What you should do >>
Using the records below, repeat exactly the lines from the one holding "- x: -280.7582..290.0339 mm" through the one holding "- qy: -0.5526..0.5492", both ends included, and no others.

Material provided >>
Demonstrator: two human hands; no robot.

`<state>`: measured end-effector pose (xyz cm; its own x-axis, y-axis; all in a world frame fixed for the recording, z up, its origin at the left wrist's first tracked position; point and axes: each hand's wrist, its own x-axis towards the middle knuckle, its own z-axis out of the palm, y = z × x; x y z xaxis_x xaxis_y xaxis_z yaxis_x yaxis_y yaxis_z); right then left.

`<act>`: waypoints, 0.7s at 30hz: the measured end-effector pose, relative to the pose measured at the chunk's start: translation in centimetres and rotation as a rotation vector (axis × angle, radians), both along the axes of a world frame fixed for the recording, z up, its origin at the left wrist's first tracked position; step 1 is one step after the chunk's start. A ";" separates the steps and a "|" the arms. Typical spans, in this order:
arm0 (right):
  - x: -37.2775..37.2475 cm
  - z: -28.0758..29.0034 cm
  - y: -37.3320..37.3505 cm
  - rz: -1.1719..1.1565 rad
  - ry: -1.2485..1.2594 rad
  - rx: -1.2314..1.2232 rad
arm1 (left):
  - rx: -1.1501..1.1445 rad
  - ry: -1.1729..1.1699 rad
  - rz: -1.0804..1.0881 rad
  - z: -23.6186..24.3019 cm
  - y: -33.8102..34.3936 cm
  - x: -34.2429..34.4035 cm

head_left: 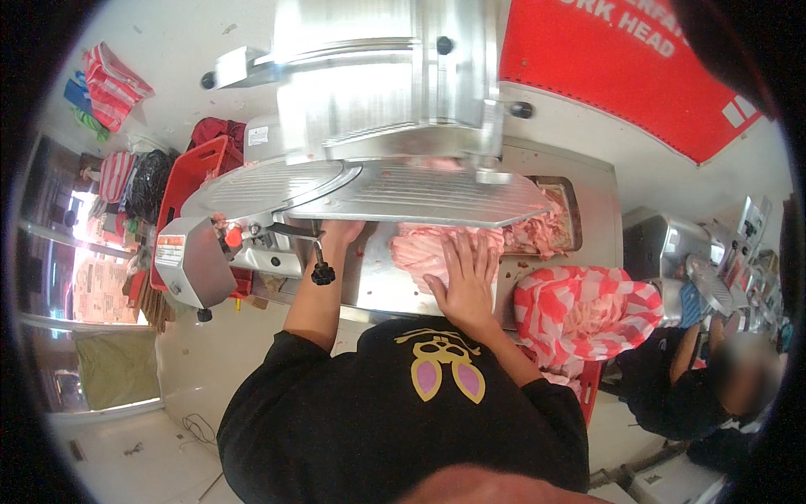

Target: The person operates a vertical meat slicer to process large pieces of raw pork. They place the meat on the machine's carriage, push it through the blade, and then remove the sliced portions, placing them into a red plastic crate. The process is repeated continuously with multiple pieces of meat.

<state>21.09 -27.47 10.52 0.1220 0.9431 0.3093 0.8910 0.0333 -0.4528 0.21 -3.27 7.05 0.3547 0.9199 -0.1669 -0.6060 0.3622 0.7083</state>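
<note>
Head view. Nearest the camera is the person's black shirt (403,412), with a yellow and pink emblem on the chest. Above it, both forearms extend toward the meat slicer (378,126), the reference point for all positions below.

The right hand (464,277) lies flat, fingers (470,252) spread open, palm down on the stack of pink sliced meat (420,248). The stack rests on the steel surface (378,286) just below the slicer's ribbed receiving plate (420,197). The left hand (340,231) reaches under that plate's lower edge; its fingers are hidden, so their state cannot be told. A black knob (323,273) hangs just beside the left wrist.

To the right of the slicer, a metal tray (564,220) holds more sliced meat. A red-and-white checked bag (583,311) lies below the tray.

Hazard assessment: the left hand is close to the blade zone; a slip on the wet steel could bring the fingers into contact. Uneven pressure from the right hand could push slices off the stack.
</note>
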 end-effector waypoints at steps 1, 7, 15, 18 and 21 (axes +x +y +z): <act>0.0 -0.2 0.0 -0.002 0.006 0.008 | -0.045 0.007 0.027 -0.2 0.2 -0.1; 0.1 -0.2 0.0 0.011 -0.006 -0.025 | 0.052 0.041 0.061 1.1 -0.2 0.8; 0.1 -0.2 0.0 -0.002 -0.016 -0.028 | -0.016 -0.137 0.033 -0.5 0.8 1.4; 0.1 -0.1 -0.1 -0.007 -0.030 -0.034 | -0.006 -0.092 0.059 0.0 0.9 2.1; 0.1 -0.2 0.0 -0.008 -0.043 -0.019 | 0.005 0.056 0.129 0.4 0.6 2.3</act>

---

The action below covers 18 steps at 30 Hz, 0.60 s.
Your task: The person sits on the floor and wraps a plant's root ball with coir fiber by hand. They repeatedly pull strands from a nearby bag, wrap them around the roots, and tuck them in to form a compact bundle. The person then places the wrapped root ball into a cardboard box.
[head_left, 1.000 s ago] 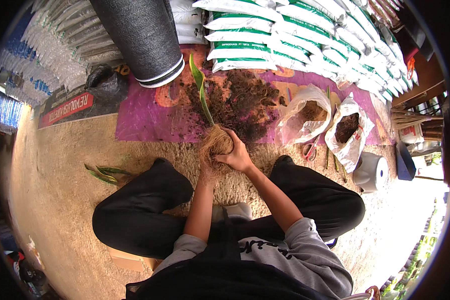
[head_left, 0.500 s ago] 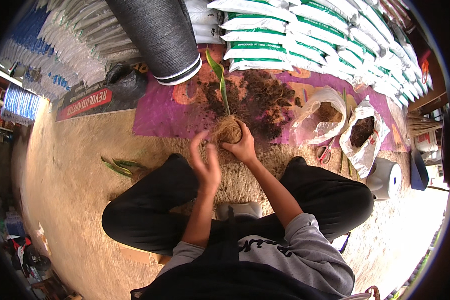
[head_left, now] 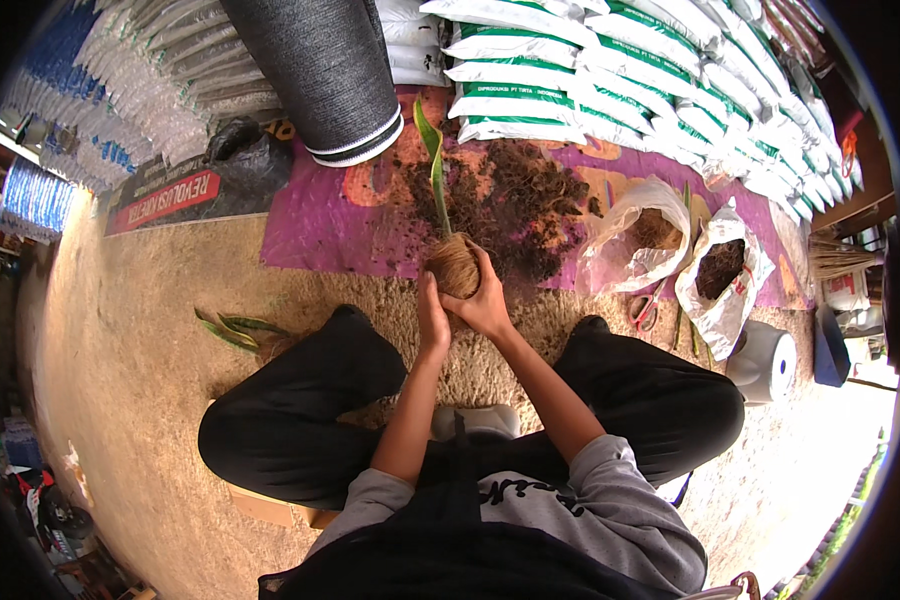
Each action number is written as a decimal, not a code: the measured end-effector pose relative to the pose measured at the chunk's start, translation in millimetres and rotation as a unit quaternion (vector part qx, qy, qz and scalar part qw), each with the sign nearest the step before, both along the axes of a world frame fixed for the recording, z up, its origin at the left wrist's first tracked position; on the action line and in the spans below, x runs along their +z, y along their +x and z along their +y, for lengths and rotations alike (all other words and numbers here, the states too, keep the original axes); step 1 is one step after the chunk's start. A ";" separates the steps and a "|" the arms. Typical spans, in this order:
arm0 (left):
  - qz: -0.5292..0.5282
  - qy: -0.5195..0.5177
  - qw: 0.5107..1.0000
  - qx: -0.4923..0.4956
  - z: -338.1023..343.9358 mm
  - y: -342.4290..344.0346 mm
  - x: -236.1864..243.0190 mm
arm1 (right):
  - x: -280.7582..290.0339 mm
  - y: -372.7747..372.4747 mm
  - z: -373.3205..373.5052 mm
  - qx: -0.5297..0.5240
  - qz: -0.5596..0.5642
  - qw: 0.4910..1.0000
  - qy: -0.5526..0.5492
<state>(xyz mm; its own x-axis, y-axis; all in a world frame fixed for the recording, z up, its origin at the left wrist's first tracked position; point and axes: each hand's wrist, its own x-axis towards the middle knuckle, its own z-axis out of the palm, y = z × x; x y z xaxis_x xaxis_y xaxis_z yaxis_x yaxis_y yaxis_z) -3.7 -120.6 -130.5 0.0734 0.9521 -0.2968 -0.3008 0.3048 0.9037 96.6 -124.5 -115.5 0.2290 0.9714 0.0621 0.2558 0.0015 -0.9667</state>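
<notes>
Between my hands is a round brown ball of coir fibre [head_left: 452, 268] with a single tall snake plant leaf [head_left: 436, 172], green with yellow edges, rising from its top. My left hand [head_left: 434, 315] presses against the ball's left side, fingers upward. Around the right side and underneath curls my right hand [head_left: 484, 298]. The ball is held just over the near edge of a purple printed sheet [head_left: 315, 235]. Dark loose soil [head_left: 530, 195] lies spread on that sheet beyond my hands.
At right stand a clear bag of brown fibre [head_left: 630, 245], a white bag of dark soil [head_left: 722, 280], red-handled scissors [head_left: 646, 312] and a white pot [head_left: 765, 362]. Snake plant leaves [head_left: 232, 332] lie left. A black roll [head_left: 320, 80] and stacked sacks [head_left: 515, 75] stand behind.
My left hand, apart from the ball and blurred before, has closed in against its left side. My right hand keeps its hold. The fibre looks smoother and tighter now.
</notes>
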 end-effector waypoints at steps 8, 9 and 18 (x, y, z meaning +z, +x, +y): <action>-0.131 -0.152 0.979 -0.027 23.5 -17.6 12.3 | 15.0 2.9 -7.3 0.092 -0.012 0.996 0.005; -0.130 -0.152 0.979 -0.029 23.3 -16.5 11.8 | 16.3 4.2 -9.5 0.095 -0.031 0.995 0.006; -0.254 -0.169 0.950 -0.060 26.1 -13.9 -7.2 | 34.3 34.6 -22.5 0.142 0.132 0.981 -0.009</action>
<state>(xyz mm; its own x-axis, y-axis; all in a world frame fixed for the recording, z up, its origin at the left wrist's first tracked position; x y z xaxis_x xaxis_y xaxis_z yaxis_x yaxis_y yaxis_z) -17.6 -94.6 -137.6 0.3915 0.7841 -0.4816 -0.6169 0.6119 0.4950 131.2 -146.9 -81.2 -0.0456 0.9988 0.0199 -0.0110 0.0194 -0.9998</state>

Task result >>
  - x: -280.7582..290.0339 mm
  - y: -372.7747..372.4747 mm
  - z: -373.3205..373.5052 mm
  - qx: -0.5297..0.5240
  - qz: -0.5596..0.5642
  - qw: 0.4910..1.0000
  - qy: -0.5526..0.5492

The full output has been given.